1. 30

Could someone comment on this article points? I am not an crypto specialist (neither I am the author).


  2. 6

    Unfortunately, you can’t encrypt your server key and it must be always available, or else sshd won’t start. The only thing protecting it is OS access controls.

    Incorrect as of OpenSSH 6.3, see first item in http://www.openssh.com/txt/release-6.3.

    (Own-horn-tooting: I wrote most of the patch that implemented that.)

    1. 4

      I skimmed the article and am not a crypto expert. However, changes were recently made to OpenSSH in reaction to Snowden documents. Look for “The default set of ciphers and MACs has been altered to remove unsafe algorithms” in http://www.openbsd.org/56.html

      Theo de Raadt has done a great job keeping OpenSSH secure and I would trust him to continue doing so. All this said, I would welcome a crypto experts analysis of the OP.

      1. 3

        Not an expert either, just an interested onlooker.
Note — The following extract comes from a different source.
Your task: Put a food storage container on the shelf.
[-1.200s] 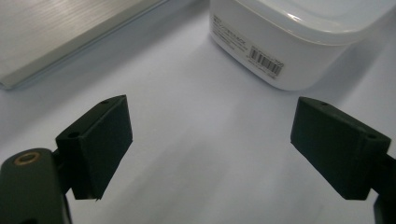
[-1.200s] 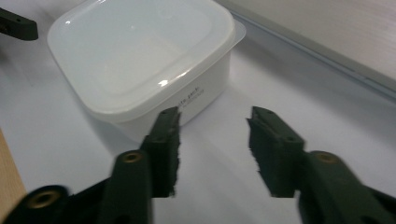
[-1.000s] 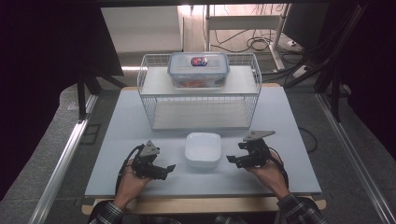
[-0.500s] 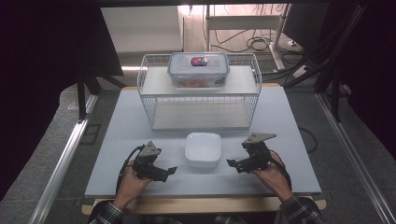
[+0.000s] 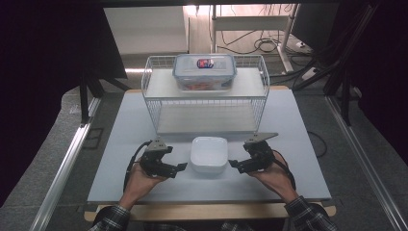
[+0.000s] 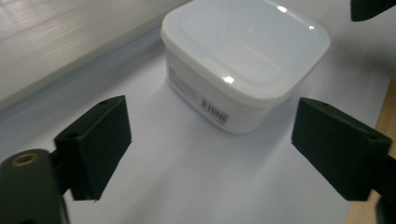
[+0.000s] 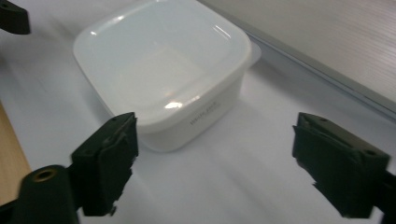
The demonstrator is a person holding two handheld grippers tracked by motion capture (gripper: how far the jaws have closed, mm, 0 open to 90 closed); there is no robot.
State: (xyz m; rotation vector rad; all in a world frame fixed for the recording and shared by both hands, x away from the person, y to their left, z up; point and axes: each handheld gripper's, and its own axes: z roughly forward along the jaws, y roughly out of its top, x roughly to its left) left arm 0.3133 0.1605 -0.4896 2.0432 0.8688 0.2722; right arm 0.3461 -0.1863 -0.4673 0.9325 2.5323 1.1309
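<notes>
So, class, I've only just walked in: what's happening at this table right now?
A person holds a claw in each hand, the left claw and right claw either side of a white lidded tub on the table. Both are open and touch nothing. Behind, a clear lidded container sits on top of a white wire rack.

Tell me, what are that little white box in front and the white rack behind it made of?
The white box looks like glossy, slightly translucent plastic: its lid shows sharp light glints and soft rounded corners, with a printed label on the side. The rack appears to be thin metal wire with a white coating, judging by its fine grid walls; its shelves look like flat, matte panels, material unclear.
</notes>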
        I’m not sure I’d prefer ChaCha20 over AES just because the latter has had much more cryptanalysis performed and you’re very likely to run into a hardware implementation of AES nowadays.
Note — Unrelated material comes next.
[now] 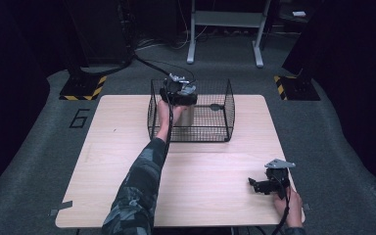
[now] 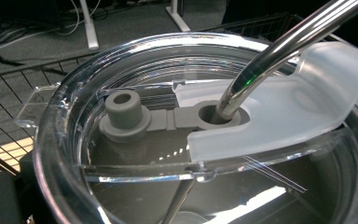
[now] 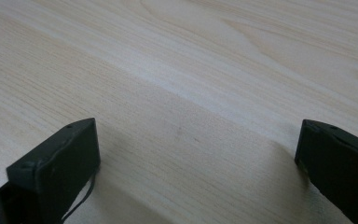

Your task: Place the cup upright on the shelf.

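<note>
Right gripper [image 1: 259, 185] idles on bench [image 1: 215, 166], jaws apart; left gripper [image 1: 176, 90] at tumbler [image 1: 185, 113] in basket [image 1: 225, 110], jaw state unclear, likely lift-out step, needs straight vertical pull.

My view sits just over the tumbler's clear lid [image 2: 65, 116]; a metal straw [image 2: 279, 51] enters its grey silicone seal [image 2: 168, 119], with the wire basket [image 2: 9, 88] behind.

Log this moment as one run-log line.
left hand-held gripper: at tumbler in wire basket, jaw state unclear | straw: through lid | right hand-held gripper: open, empty, low over table
</note>
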A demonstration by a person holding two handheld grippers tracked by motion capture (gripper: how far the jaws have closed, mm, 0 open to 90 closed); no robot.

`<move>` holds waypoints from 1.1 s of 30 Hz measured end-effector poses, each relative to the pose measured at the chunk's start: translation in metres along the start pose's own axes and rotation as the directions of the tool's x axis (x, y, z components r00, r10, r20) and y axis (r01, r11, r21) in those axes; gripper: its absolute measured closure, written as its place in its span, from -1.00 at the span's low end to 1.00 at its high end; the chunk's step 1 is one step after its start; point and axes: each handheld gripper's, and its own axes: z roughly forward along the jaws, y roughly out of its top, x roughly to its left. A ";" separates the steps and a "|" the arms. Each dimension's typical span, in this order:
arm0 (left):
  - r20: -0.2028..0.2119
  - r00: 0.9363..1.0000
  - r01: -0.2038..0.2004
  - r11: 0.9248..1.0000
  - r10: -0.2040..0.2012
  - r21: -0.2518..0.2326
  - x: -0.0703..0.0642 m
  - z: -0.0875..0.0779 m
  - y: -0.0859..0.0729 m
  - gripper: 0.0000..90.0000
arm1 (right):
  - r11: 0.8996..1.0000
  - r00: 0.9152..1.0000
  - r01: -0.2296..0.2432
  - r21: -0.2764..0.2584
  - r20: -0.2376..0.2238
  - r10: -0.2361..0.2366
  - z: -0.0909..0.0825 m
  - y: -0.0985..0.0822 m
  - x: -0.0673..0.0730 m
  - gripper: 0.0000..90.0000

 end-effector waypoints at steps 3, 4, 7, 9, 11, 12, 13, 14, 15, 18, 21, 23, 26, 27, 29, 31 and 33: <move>-0.004 1.000 0.014 1.000 -0.014 0.018 0.000 0.007 -0.004 -0.91 | 1.000 1.000 0.000 0.000 -0.001 0.000 0.000 0.000 0.000 -1.00; -0.005 1.000 0.017 1.000 -0.017 0.019 0.000 0.009 -0.004 -0.91 | 1.000 1.000 -0.002 0.000 0.000 0.002 0.000 0.000 0.000 -1.00; -0.010 1.000 0.016 1.000 -0.015 0.024 0.001 0.011 -0.005 -0.91 | 1.000 1.000 -0.006 0.000 0.002 0.006 0.000 0.000 0.000 -1.00; -0.016 1.000 0.016 1.000 -0.016 0.027 0.001 0.012 -0.005 -0.91 | 1.000 1.000 -0.001 0.002 -0.004 0.001 0.000 0.000 0.000 -1.00; -0.019 1.000 0.017 0.999 -0.017 0.029 0.001 0.014 -0.006 -0.91 | 1.000 1.000 0.001 0.002 -0.003 -0.001 0.000 0.000 0.000 -1.00; -0.025 1.000 0.013 0.999 -0.012 0.037 0.002 0.016 -0.006 -0.91 | 1.000 1.000 -0.003 0.002 -0.001 0.003 0.000 0.000 0.000 -1.00; -0.025 1.000 0.013 0.999 -0.012 0.037 0.002 0.016 -0.006 -0.91 | 1.000 1.000 -0.003 0.002 -0.001 0.003 0.000 0.000 0.000 -1.00; -0.025 1.000 0.018 0.999 -0.017 0.035 0.002 0.018 -0.007 -0.91 | 1.000 1.000 -0.003 0.002 -0.002 0.003 0.000 0.000 0.000 -1.00; -0.022 1.000 0.014 0.999 -0.013 0.043 0.002 0.019 -0.007 -0.91 | 1.000 1.000 -0.004 0.001 -0.001 0.004 0.000 0.000 0.000 -1.00; -0.025 1.000 0.014 0.999 -0.012 0.048 0.001 0.022 -0.009 -0.91 | 1.000 1.000 -0.003 0.002 -0.001 0.003 0.000 0.000 0.000 -1.00; -0.025 1.000 0.008 0.998 -0.006 0.060 0.001 0.025 -0.011 -0.91 | 1.000 1.000 -0.002 0.002 -0.001 0.002 0.000 0.000 0.000 -1.00; -0.024 1.000 0.002 0.998 0.000 0.069 0.000 0.028 -0.012 -0.91 | 1.000 1.000 -0.005 0.001 0.001 0.005 0.000 0.000 0.000 -1.00; -0.030 1.000 0.006 0.998 -0.004 0.064 -0.003 0.031 -0.014 -0.91 | 1.000 1.000 -0.003 0.001 0.000 0.003 0.000 0.000 0.000 -1.00; -0.030 1.000 0.006 0.998 -0.004 0.064 -0.003 0.031 -0.014 -0.91 | 1.000 1.000 -0.003 0.001 0.000 0.003 0.000 0.000 0.000 -1.00; -0.025 1.000 0.003 0.998 -0.001 0.069 -0.004 0.032 -0.013 -0.91 | 1.000 1.000 -0.002 0.001 -0.001 0.002 0.000 0.000 0.000 -1.00; -0.023 1.000 0.002 0.997 0.000 0.080 -0.004 0.031 -0.014 -0.91 | 1.000 1.000 -0.001 0.001 -0.001 0.001 0.000 0.000 0.000 -1.00; -0.024 1.000 -0.002 0.996 0.004 0.085 -0.003 0.030 -0.015 -0.91 | 1.000 1.000 -0.001 0.001 -0.001 0.001 0.000 0.000 0.000 -1.00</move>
        Also, everything we’ve heard from Snowden says that the NSA has far more luck stealing keys and infiltrating standards bodies than attacking the math. So if I was a betting man, I’d bet:

        • the NIST curves were a clever side-channel attack that I need to stay far away from
        • my SSH sessions just aren’t interesting enough to warrant the significant supercomputer attention it’d take to mount an attack

        So I’d probably just turn off the NIST curves and call it a day. The recommendations are probably overkill for almost everyone - but hey, if you’re not rolling out a big deployment that means you have to support hundreds of clients, have fun breaking out the big guns.